Policy Brief by Conan Davis, DMD and Stuart Lockwood, DMD, MPH

Text-only version below. To access the fully formatted version click here: AL_Dentistry_Policy_Brief_3.pdf


A Nationwide Trend Appears in Alabama

Life is changing in small-town and rural America. People are leaving their small towns in favor of living in larger cities. Some of the reasons driving this change include the search for better employment opportunities, potentially better schools, and better entertainment options as seen in the media.

This is happening in Alabama as well. This trend is affecting many sectors of life in small-town Alabama, and thoughtful leaders in the state are beginning to confer and strategize about how to address this trend and to reverse it (Tomberlin, 2019, 2020; Washington, 2019).

Trend Affects Access to Dental Care

One of the issues small-town Alabama is facing and that is even beginning to happen in larger Alabama towns is the loss of access to dentists. Many of the smaller towns and counties with smaller populations have older dentists. Younger dentists are not taking their place when these older dentists retire, as was the case in times past. Researchers studying this issue have recognized that unless a change is made soon to challenge this trend, residents of small towns in Alabama will be facing a crisis in access to dentists in the very near future.

Distribution of Dentists in Alabama

Alabama currently ranks 51st in US dentist-to-population ratios, with 4.1 per 10,000 according to a ranking by the American Dental Association in 2018 (M. Vujicic, personal communication, January 2018). Additionally, the federal government identifies 65 of Alabama’s 67 counties as being dental professional shortage areas due to a number of factors (The Alabama Office of Primary Care and Rural Health, 2017).

Alabama has only one county without a dentist, Greene County. However, approximately 80 percent of all dentists practicing in Alabama practice in the 13 most urban counties. The remaining 20 percent practice in the 54 non-urban counties of Alabama, many of these smaller counties with only 1 to 3 dentists.
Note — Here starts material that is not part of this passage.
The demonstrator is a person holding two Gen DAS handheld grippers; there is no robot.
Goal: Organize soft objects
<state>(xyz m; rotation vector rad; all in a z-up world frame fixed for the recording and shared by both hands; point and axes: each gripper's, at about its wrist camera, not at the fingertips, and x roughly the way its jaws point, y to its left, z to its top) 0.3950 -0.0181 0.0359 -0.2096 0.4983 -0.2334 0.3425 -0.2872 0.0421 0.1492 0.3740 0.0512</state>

This translates into about 1 dentist for every 1,800 people in the urban areas versus 1 dentist for every 4,100 people in the non-urban areas—a significant difference. Jefferson County alone (at 543 dentists) has more dentists than all 54 non-urban counties combined (at 455 dentists). This is clearly seen on the interactive web map of the dentists in Alabama, shown in Figure 1.

Aging Dentists Are Not Being Replaced

Another factor identified by research on the dental workforce of Alabama is that many dentists (33.3%) are over age 60 (as noted in January 2017 with data from the American Dental Association). One of the reasons for this larger number of older dentists was a federal grant program in the 1970s and 1980s that rewarded dental schools nationwide for increasing their enrollment. When that program ended, the number of students in each class dropped from around 75 to 55, resulting in a group of around 170 dentists from this era who are now retiring but are not being replaced. Currently, more than 50% of the dentists in 25 of our 67 counties are over age 60. At the same time, more than half of all Alabama counties currently have no dentist or only 1 dentist under age 40.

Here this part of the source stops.